By Muaaz Sarfaraz, Alibaba Cloud Community Blog author.
This tutorial provides a step-by-step tutorial on how to setup PySpark in Alibaba Cloud ECS instance which is running CentOS 7.x operating system. For our particular article we would be using
centos_7_06_64_20G_alibase_20181212.vhd as the ECS instance OS.
This guide should be extremely helpful for the users who are interested in setting up a PySpark cluster on the cloud for training purposes or for working on big data. However, before we jump right into it, it’s important to note that it has few dependencies and prerequisites.
Before you begin, the following resources are needed for setting up a PySpark node on Alibaba Cloud.
- One Alibaba Cloud ECS instance
- One ElP.
You may also need some additional things based on your needs. For example, you may need additional storage, an SLB instance, or other components. For this tutorial in particular, we will just be using the minimal resource required, which are one ECS instance as both the master and the slave node and an EIP. Understand that the technique explained in the tutorial can be easily extended to a multiple master and slave node configuration over various ECS instances.
Apart from these resources, we would also have to install the following items:
Those who have already installed Python, and have acquired the cloud resources can move to Section 3.

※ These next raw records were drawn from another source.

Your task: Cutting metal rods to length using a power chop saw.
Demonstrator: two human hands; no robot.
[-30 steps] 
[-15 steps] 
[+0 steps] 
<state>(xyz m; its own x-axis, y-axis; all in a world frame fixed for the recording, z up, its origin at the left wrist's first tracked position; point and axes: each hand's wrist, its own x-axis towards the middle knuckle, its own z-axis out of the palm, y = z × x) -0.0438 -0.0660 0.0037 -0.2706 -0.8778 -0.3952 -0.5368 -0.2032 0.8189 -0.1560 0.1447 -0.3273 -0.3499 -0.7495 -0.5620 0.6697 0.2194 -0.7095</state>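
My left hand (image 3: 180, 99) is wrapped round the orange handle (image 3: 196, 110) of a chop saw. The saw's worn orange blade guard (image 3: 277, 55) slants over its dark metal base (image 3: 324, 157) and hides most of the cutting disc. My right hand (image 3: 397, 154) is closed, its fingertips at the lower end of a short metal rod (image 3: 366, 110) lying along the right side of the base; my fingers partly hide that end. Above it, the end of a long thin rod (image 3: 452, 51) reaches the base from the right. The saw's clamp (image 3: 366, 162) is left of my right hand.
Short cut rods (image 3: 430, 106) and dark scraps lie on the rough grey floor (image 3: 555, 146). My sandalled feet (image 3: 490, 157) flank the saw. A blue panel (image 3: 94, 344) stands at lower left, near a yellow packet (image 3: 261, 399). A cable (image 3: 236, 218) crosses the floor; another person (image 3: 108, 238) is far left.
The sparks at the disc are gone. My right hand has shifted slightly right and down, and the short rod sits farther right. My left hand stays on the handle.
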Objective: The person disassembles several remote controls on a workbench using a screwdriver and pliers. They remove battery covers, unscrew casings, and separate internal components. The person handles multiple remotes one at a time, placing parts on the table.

Section 1: Cloud Resources
What Is an ECS?
Alibaba Cloud Elastic Computing Service (ECS) is a virtual computing environment with elastic capabilities provided by Alibaba Cloud. It includes CPU, memory, and other fundamental computing component. A user can choose an ECS instance from a variety that suits ones need (compute optimized, I/O optimized) with adequate CPU cores , memory, system disk, additional data disk (optional), network capacity and choose a relevant OS for the ECS.
What Is an EIP?
Alibaba Cloud Elastic IP address (EIP) is a public IP address that is independent of the instance that is provided by Alibaba Cloud. It can be purchased independently and associated to the relevant ECS, or other cloud resource (SLB, NAT gateway).
If your ECS does not have a public IP, one may select an EIP and bind it to the ECS, else for this tutorial public IP can also be used for downloading relevant packages from the internet.
Acquiring an ECS Instance
Before you can setup a Python on Alibaba cloud you have to buy the cloud ECS instance. Based on your need, you can choose to opt for PAYG (Pay as you go mode) with no long term commitment or save by initially committing to the period of usage by selecting subscription mode.
Choose the ECS instance with the required memory and CPU and sufficient system storage. We recommend using at least a 2vCPU, 4 GB memory and 30GB of ultra-cloud system disk, and scale as the need grows.
Buying and Associating an EIP
By default you would get a private IP but in order to connect your ECS instance to the internet you would need an Elastic Public IP which would be charged for traffic. This is needed so the relevant packages could be downloaded to your ECS instance. If you haven’t acquired the network bandwidth with the ECS you would need to buy an EIP and then bind it to your instance. By default the ECS security group allows the internet traffic. In order to secure your ECS instance either unbind the EIP after downloading the required packages or secure your ECS by allowing only relevant traffic using security group
Section 2: Installing Python
What Is Python?
Python is a powerful general-purpose high-level programming language known for being human interpretable (code readability) and easy to understand. Moreover, it has become a popular choice among data scientists, big data developers and machine learning practitioners because of its huge supportive community and vast amount of libraries. One can find python libraries in statistics to deep learning.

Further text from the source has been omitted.